AVAILABLE DATA:

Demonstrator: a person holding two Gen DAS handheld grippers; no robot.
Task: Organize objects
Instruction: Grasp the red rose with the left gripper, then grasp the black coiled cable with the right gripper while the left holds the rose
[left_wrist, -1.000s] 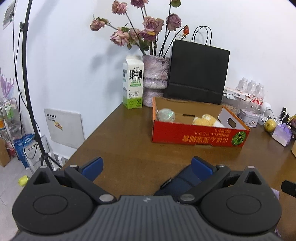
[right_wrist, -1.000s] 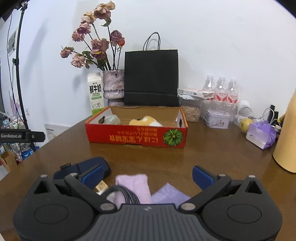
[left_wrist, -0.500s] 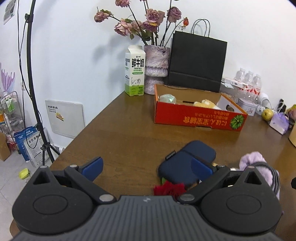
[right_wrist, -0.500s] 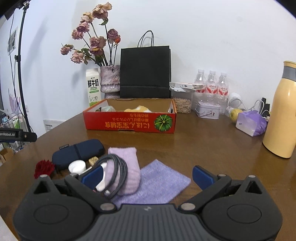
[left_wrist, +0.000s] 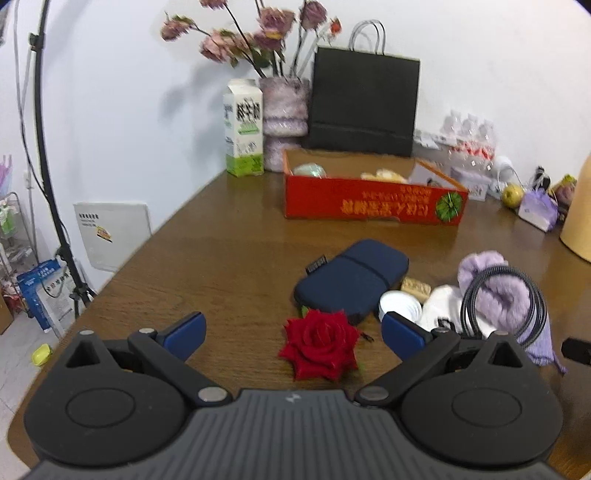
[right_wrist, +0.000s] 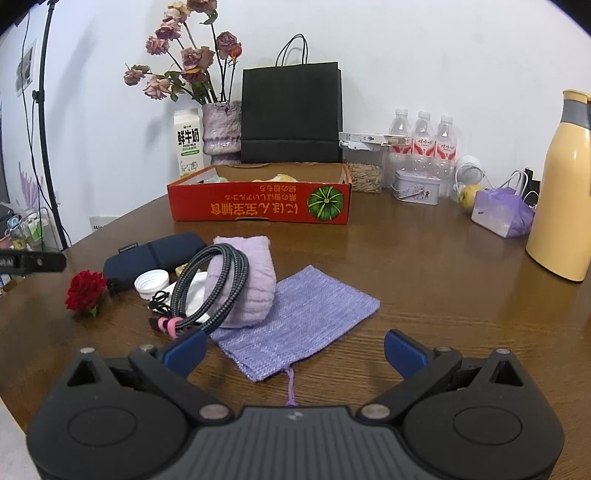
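In the left view, the left tool (left_wrist: 291, 328) hangs wide open and empty over the desk (left_wrist: 207, 258), with the red rose (left_wrist: 320, 344) at lower centre: light, crushable, best pinched gently across the bloom. In the right view, the right tool (right_wrist: 293, 349) also gapes empty; the soft purple pouch (right_wrist: 299, 319) lies flat mid-frame.

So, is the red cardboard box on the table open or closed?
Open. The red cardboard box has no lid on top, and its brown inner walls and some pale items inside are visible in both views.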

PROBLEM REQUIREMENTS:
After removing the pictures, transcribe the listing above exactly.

ANSWER BOX:
Demonstrator: a person holding two Gen DAS handheld grippers; no robot.
Task: Organize objects
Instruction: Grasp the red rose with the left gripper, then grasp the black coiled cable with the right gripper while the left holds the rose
[left_wrist, -1.000s] 
[right_wrist, -1.000s] 
[left_wrist, -0.500s] 
[right_wrist, -0.500s] 
[left_wrist, +0.000s] 
[right_wrist, +0.000s] 
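In the left view, the left tool (left_wrist: 291, 328) hangs wide open and empty over the desk (left_wrist: 207, 258), with the red rose (left_wrist: 320, 344) at lower centre: light, crushable, best pinched gently across the bloom. In the right view, the right tool (right_wrist: 293, 349) also gapes empty; the soft purple pouch (right_wrist: 299, 319) lies flat mid-frame.

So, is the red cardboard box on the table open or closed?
Open. The red cardboard box has no lid on top, and its brown inner walls and some pale items inside are visible in both views.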

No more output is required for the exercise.